# Entry Strategy?



## JetDollars (17 August 2004)

Guys,

I think it is a good idea if we can list the entry strategies for stock that you consider to buy. Let assume the fundamental analysis is fine.

I will start first:

1. Stock is trending upward on a weekly chart.
2. Stock price is above 30 periods of moving average on a weekly chart
3. Volume is increasing on a daily chart.
4. RSI is crossing the lower point of the trading range.

Please add your indication that you consider or use for your entry.


----------



## still_in_school (17 August 2004)

Hi Jetdollars,

alot of entry strategies, are candlestick formations, personally for me, a break in a trendline, or a break through support... some indicators, like RSI, ROC, MACD &amp; EMA... (golden cross and dead cross patterns), heavy volume, followed by gaps... 

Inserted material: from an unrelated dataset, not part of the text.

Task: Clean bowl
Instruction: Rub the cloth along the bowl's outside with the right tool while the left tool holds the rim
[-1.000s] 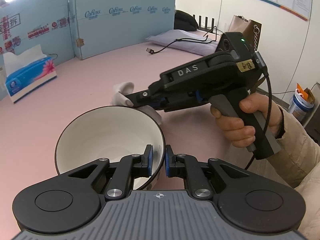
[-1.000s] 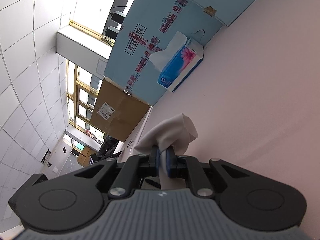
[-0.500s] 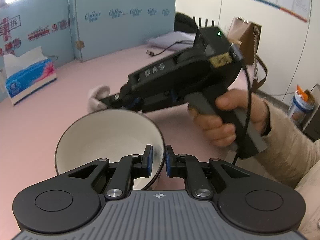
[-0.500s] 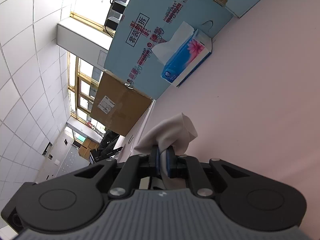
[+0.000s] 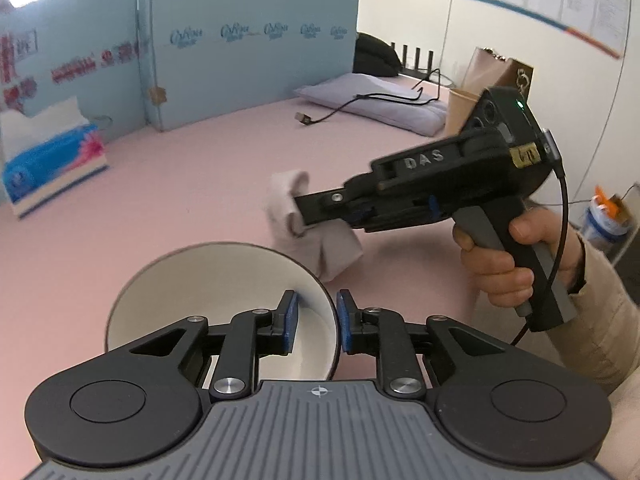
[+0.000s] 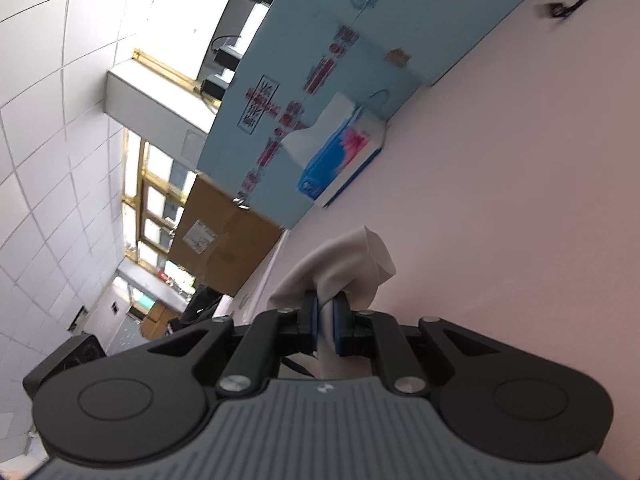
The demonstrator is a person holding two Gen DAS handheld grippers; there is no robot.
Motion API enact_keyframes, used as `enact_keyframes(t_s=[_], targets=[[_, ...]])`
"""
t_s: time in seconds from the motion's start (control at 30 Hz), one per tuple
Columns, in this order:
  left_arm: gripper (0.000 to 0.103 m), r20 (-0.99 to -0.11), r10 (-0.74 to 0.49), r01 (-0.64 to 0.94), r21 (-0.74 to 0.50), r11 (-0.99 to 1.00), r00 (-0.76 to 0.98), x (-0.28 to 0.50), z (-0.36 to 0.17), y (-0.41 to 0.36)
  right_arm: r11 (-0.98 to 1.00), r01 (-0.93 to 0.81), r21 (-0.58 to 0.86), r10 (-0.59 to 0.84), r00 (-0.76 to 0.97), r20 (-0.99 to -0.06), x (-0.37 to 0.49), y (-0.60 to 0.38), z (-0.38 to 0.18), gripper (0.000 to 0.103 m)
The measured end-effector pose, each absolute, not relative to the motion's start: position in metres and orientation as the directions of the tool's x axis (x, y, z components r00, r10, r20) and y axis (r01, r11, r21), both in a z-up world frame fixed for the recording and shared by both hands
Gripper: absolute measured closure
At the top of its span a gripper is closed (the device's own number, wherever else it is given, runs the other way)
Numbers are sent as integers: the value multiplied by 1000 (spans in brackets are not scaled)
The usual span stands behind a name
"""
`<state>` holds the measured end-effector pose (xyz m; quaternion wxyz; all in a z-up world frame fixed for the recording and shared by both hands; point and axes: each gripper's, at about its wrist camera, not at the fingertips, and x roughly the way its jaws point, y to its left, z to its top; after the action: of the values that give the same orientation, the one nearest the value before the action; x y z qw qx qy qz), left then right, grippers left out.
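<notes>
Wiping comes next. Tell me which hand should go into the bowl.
Right. The right tool is shut on the white cloth just beyond the bowl. The left tool straddles the bowl's rim, its jaws opening, holding no cloth.

Our left gripper [image 5: 316, 322] points steeply down, jaws opening, bowl [image 5: 224, 308] rim between its pads without clear contact. Our right gripper [image 6: 325, 322], at 2 o'clock in the left view, is clamped on the cloth [image 6: 340, 268]; hand [image 5: 516, 256] wraps its handle.
</notes>
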<state>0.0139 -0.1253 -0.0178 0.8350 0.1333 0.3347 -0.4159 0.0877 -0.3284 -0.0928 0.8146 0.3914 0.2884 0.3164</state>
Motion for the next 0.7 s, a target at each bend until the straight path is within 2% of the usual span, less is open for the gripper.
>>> enact_keyframes(t_s=[0.2,0.7], targets=[[91,-678,-597,794,-33,607,428,4,-11,-114,466,-287,837,756,621,-207,93,-304,-99,92],[86,-676,-590,798,-6,603,441,-14,-14,-100,425,-249,870,775,597,-207,119,-253,-95,92]])
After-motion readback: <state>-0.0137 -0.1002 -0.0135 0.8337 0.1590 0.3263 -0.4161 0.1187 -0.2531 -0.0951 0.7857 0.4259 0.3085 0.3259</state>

(further confirmation, maybe from fast &amp; slow scholastic, and bolling band - momentum patterns) but this is confirmation, and normally these indicators are more of an exit strategy and tightening of stoplosses... just before exiting and dumping a stock

Cheers,
sis


----------



## jkool (17 August 2004)

I like to keep it simple:

1. Stock trading upwards on weekly chart 
2. Rate of Return &gt;20%
3. Avg weekly capitalization &gt; 1mil $$
4. Price below Linear regression


----------